Parts for the first version of the adapter
Version 1 of the adapter: 2 pieces of 3-ring jacks, 1 piece 1-line wire (that is signal + ground), 1 piece 2-line wire (2 signal + ground). The input jack is different for the final version, and heatshrink will not be needed.

After all the parts are collected, there’s some micro-surgery. Strip the audio wires carefully, and don’t have to leave much out, just enough to get to the jack electrodes, and such that the thick outside cover fits into the cramp that is there to hold things in place.

For the microphone wire, connect the two output channels (the tip and the 2nd ring), and the ground goes to the base one. For the audio output, the tip is the left channel, the 2nd ring is the right, and the base is ground. The audio wire I got was a bit thick to cramp, but it’s not too bad if the metal cuts into the plastic cover, as long as it doesn’t cut through it.

The output jack image
Soldering one of the output jack

The input socket was quite a bit trickier to solder, because the electrodes were so tiny. They are arranged in a 4 directions, going around clockwise as “tip – 2nd ring – 3rd ring – base”. Had to use some magnifying glass and one spare unsoldered jack to make sure I connect the right things to the right places, but it works – mostly. The hardest part is not to melt the individual wire insulation (they are not enameled wired as inside the manufactured headphones). Also, cramping the two wire together is tougher, had to cut off the sleeve of the socket so the wires fit within the plastic cover of the socket.

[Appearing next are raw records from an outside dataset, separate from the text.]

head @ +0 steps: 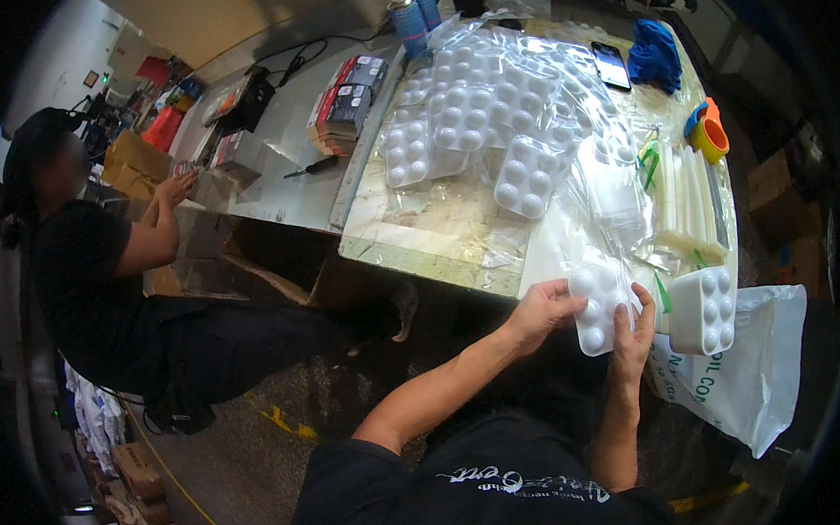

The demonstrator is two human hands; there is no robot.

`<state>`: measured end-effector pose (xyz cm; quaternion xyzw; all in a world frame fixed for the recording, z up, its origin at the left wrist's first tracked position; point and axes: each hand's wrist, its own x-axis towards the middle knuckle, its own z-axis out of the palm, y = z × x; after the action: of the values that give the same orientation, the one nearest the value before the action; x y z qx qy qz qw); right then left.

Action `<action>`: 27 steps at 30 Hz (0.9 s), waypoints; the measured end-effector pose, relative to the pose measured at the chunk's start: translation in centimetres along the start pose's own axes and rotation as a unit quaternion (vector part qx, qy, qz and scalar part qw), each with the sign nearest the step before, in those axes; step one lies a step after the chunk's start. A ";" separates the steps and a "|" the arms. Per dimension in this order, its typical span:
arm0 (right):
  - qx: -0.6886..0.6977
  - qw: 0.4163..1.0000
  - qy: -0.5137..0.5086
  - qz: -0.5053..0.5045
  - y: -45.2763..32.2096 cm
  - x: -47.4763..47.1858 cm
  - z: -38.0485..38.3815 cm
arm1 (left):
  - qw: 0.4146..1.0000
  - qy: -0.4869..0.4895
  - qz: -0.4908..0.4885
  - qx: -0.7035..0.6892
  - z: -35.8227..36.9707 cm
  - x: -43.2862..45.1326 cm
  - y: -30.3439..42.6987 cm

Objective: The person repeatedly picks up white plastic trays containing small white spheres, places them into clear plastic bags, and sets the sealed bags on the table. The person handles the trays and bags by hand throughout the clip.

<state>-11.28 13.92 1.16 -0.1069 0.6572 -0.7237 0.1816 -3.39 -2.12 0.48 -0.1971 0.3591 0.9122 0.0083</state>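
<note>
My left hand pinches the left edge of a white plastic palette with round wells. My right hand has its fingers on the palette's right side. Clear plastic bags lie just beyond it, and the palette's far end meets them; whether it is inside a bag I cannot tell. A stack of white palettes stands at the table's near right corner. Farther back is a spread pile of palettes in clear bags, with one bagged palette nearer me.
Long translucent plastic strips, tape rolls, a phone, a blue cloth and spray cans are on the table. A white sack hangs at right. A co-worker handles small boxes at the left bench.
</note>
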 end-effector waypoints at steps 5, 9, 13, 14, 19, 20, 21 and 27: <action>0.067 0.974 -0.210 0.049 1.0 -2.1 -1.2 | 0.996 0.000 0.090 0.004 0.6 0.0 1.3; 0.080 0.991 -0.081 0.065 2.0 -3.4 -1.6 | 0.991 -0.073 0.067 0.087 2.1 -1.1 1.2; -0.011 0.984 -0.163 0.074 1.3 -3.9 -2.5 | 0.991 0.002 0.094 -0.095 1.8 -1.4 3.0; -0.029 0.974 -0.193 0.113 1.2 -4.0 -2.6 | 0.978 0.019 0.175 -0.111 1.6 -1.0 3.6; 0.059 0.977 -0.191 0.073 2.3 -3.4 -2.0 | 0.993 0.034 0.050 -0.097 1.8 -0.7 3.1; 0.014 0.985 -0.159 0.069 2.5 -3.4 -1.8 | 0.992 0.039 0.045 -0.108 2.1 -0.8 2.6; -0.006 0.990 -0.138 0.033 2.8 -3.2 -1.5 | 0.994 0.036 0.035 -0.097 2.4 -1.0 1.8; -0.003 0.992 -0.125 -0.003 2.0 -3.8 0.0 | 0.996 0.021 -0.016 -0.086 3.1 -2.3 -0.4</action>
<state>-7.55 15.34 -0.49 -0.1994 0.6309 -0.7034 0.2597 -2.25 0.53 3.09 -0.2214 0.2766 0.9351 -0.0015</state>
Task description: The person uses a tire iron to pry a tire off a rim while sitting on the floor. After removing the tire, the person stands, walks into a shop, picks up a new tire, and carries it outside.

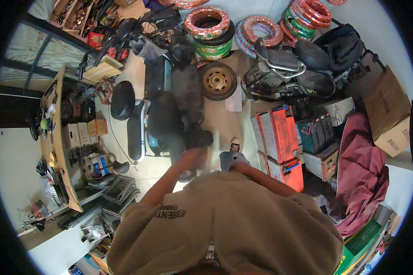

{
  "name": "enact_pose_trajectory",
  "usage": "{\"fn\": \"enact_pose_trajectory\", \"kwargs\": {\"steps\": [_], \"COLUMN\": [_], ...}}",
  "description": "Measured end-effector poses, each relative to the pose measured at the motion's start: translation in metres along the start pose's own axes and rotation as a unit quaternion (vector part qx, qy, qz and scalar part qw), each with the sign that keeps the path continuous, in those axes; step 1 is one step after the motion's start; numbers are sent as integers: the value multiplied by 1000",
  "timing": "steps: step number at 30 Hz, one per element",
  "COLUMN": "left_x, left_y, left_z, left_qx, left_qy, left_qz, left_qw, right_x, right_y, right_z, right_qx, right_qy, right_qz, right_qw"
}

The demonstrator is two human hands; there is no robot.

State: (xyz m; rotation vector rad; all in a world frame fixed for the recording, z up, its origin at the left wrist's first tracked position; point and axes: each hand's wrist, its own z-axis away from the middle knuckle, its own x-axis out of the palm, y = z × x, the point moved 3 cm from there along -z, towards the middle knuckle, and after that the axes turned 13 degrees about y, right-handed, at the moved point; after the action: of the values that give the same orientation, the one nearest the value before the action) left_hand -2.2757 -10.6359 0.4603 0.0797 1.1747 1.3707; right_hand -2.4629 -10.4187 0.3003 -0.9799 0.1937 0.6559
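Note:
My left hand [197, 154] is blurred and reaches forward beside a dark, blurred part [199, 138] at the rear of a scooter [165, 117]. Whether it grips that part cannot be made out. The scooter is black, with teal panels [154, 142] low on its side. My right hand [238, 165] is low by my leg, against the blue-grey trousers [229, 158]; its fingers are mostly hidden. One shoe [235, 145] shows on the floor ahead. A wheel with a rusty rim and black tyre [217, 81] lies flat on the floor beyond.
Red-and-grey batteries [278, 134] are stacked at right, beside a maroon cover [359, 178] and a cardboard box [387, 106]. A motorbike [289, 68] stands far right. Wrapped tyres [208, 24] are piled at the back. A wooden workbench [60, 137] runs along the left.

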Motion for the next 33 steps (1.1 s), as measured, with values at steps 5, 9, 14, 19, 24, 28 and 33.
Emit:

Soldering the input socket of the final version
Soldering the input socket of the final version, that’s pretty tight for the two wires, have to make sure not to burn off the plastic cover or them

This second version was done within about 15-20 minutes, though, since I had all most of the research done previously. Had to do some careful inspection that no shorts developed within the device because of the soldering, and then connect everything up.

The final design plugged into a laptop with headphones
The final design together with HTC Butterfly headphones, with the microphone visible on the left

The listening sound quality is pretty good, though I guess it could be improved with better soldering (which includes using a finer tip soldering iron), and more patient cabling work. The mic is pretty nice, my recordings sound much better than before, and it’s convenient to use too. Much less thing to carry around and definitely better than my laptop’s built in mic. This might even get me to make more calls (sorry Mum and Dad that I haven’t been phoning too much lately!)

Taking it further

The electronic markets here in Taiwan are full of gadgets, and I looked but couldn’t really see any commercial adapter that did the same thing. This made me think that maybe it could be interesting to make this into an actual product. First find some local factories that could make it, as I keep hearing my business-related friends manufacturing a lot of things. Then set up a Kickstarter/Indiegogo project with some reasonable (let’s call it hobby-level) financial goal, and see whether people would be interested.

This would need quite a bit of preparation, and what’s putting me off is the simplicity of the project (what’s too simple for Kickstarter?), and that a Chinese factory could rip it off faster then you can say Shenzhen. Still, it might worth it for the experience and contacts, will do some research, and in the meantime keep making stuff that interests me.

Update 8/6: as a commenter pointed out, these things exists already e.g. on Amazon, searching for “smartphone headset pc adapter”. I guess that simplifies the future a bit, have more time for better projects.